Fasta reference genome

hg19 with mitochondria but without HLA and without decoys

wget --timestamping 'ftp://hgdownload.cse.ucsc.edu/goldenPath/hg19/chromosomes/*'
gunzip *.fa.gz
cat *.fa > hg19.with.mt.fasta

BWA indexes

bwa index hg19.with.mt.fasta

VEP v105

wget http://ftp.ensembl.org/pub/grch37/release-105/variation/vep/homo_sapiens_refseq_vep_105_GRCh37.tar.gz

GNOMAD common SNPs

Used by GATK pileup (CNV calling) and GATK contamination

gsutil cp gs://gatk-best-practices/somatic-b37/small_exac_common_3.vcf* .

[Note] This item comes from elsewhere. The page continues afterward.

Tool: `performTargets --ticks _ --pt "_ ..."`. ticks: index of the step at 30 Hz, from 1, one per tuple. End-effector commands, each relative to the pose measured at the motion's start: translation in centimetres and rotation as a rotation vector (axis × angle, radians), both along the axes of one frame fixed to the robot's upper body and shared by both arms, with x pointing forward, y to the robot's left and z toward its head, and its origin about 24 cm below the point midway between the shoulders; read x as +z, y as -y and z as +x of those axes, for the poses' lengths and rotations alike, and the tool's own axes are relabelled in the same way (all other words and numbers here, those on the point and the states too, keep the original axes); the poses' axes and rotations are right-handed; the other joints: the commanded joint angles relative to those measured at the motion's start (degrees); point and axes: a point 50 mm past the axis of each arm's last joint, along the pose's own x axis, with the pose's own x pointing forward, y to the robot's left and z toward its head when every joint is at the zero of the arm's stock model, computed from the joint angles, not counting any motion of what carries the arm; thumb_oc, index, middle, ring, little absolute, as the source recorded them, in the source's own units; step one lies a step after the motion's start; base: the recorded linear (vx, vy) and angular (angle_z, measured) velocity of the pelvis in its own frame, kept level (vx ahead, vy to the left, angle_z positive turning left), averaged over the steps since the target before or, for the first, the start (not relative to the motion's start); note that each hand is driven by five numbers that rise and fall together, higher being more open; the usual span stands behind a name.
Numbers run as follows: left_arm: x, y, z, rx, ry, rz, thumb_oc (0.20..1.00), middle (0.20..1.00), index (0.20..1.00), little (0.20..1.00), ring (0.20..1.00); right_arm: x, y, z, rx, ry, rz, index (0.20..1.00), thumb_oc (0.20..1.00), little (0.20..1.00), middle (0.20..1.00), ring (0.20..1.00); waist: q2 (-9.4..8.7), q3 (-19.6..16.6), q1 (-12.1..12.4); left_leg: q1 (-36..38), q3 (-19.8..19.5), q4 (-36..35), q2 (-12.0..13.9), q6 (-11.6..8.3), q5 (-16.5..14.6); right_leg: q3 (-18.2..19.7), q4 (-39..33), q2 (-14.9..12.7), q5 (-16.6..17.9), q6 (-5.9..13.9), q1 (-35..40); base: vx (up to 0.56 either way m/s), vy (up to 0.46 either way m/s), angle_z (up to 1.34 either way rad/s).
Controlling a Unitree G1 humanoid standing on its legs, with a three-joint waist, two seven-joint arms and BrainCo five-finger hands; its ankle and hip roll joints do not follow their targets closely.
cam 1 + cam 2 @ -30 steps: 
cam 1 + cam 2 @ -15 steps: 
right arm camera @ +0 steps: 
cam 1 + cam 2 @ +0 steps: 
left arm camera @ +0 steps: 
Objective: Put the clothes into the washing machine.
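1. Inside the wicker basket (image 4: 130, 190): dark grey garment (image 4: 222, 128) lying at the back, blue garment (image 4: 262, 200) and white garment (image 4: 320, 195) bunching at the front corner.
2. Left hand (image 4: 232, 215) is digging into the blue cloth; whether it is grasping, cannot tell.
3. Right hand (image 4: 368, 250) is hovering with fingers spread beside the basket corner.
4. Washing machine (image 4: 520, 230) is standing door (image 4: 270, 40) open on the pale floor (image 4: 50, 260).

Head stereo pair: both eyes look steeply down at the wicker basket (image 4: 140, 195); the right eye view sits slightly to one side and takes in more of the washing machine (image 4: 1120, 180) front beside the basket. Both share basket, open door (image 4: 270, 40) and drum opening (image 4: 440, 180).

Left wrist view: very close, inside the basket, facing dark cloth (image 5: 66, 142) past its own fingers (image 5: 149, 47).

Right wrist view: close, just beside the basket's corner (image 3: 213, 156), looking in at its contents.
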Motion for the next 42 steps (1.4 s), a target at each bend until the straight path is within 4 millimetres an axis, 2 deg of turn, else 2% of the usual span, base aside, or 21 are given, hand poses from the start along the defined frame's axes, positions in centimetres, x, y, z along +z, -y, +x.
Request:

Adapt file to hg19 (add chr at all lines and in header)

Mappability file

Used in CNVkit PoN creation

wget https://raw.githubusercontent.com/etal/cnvkit/master/data/access-5k-mappable.hg19.bed

Arriba v2.3.0

singularity exec -B /path/to/references:/references docker://hydragenetics/arriba:2.3.0 download_references.sh hs37d5+RefSeq
wget https://github.com/suhrig/arriba/releases/download/v2.3.0/arriba_v2.3.0.tar.gz
wget https://hgdownload.soe.ucsc.edu/goldenPath/hg19/bigZips/genes/hg19.refGene.gtf.gz

Star genome index

singularity exec docker://hydragenetics/star:2.7.10a STAR --runThreadN 8 --runMode genomeGenerate --genomeDir star_index --genomeFastaFiles Human_genome.fasta

Fusioncather v102

wget http://sourceforge.net/projects/fusioncatcher/files/data/human_v102.tar.gz.aa
wget http://sourceforge.net/projects/fusioncatcher/files/data/human_v102.tar.gz.ab
wget http://sourceforge.net/projects/fusioncatcher/files/data/human_v102.tar.gz.ac
wget http://sourceforge.net/projects/fusioncatcher/files/data/human_v102.tar.gz.ad
cat human_v102.tar.gz.* | tar xz
ln -s human_v102 current

Star-fusion

wget https://data.broadinstitute.org/Trinity/CTAT_RESOURCE_LIB/GRCh37_gencode_v19_CTAT_lib_Mar012021.plug-n-play.tar.gz

Panel of normals

Files needed by Twist Solid that are generated by the reference pipeline are listed below. Many of the panel of normals are available to download from the Uppsala Owncloud solution but should preferably be generated on in-house data.

Result files

  • result/cnvkit.PoN.cnn
  • result/gatk_cnv_panel_of_normal.hdf5
  • result/design.preprocessed.interval_list
  • result/jumble.PoN.RDS
  • result/Msisensor_pro_reference.list_baseline
  • result/background_panel.tsv
  • result/artifact_panel.tsv
  • result/svdb_cnv.vcf
  • result/mapping_bias.rds
  • result/purecn_normal_db.rds
  • result/purecn_targets_intervals.txt

Create samples and units

Files and samples used in the generation of the panel of normals are specified in samples.tsv and units.tsv. Required files are listed down below. Adapt out file specification (workflow/rules/common_references.smk) and comment out files that should not be generated.

Run command

Run the pipeline in the same way as the standard pipeline, using a reference specific profile and Snakefile:

snakemake --profile profiles/uppsala_ref/ -s workflow/Snakefile_references.smk


Note
The units.tsv file needs to be adapted depending which panel of normals are created and should contain all the samples needed to create the panel of normals.

CNVkit

Reference files

  • design bedfile
  • fasta genome reference
  • mappability file

GATK CNV

Reference files

  • design bedfile
  • fasta reference genome
  • fasta reference genome dictionary

MSISensor-pro

Reference files

  • design bedfile
  • fasta reference genome

Software settings

Options Value Description
extra -c 50 minimal coverage, recommended for WES: 20; WGS: 15

SVDB

Should be made up of both normal and tumor FFPE samples!

Software settings

Options Value Description
extra --overlap 0.8 Overlap used to cluster variants (default 0.8)

Artifacts

Based on unfiltered and merged vcf files from normal FFPE samples

Background

Based on genome vcf files from Mutect2 from normal FFPE samples

Software settings

Options Value Description
min_dp 500 Min read depth to be included (default: 500)
max_af 0.015 Max allele frequency to be included (default: 0.015)

PureCN

Made up of bam and vcf files from normal samples

Pipeline specific files

Premade panel of normals, design files and references can be download using the hydra-genetics tools. Design files can also be downloaded for our github repo. Check the config yaml files in the Twist_Solid repo for the latest files.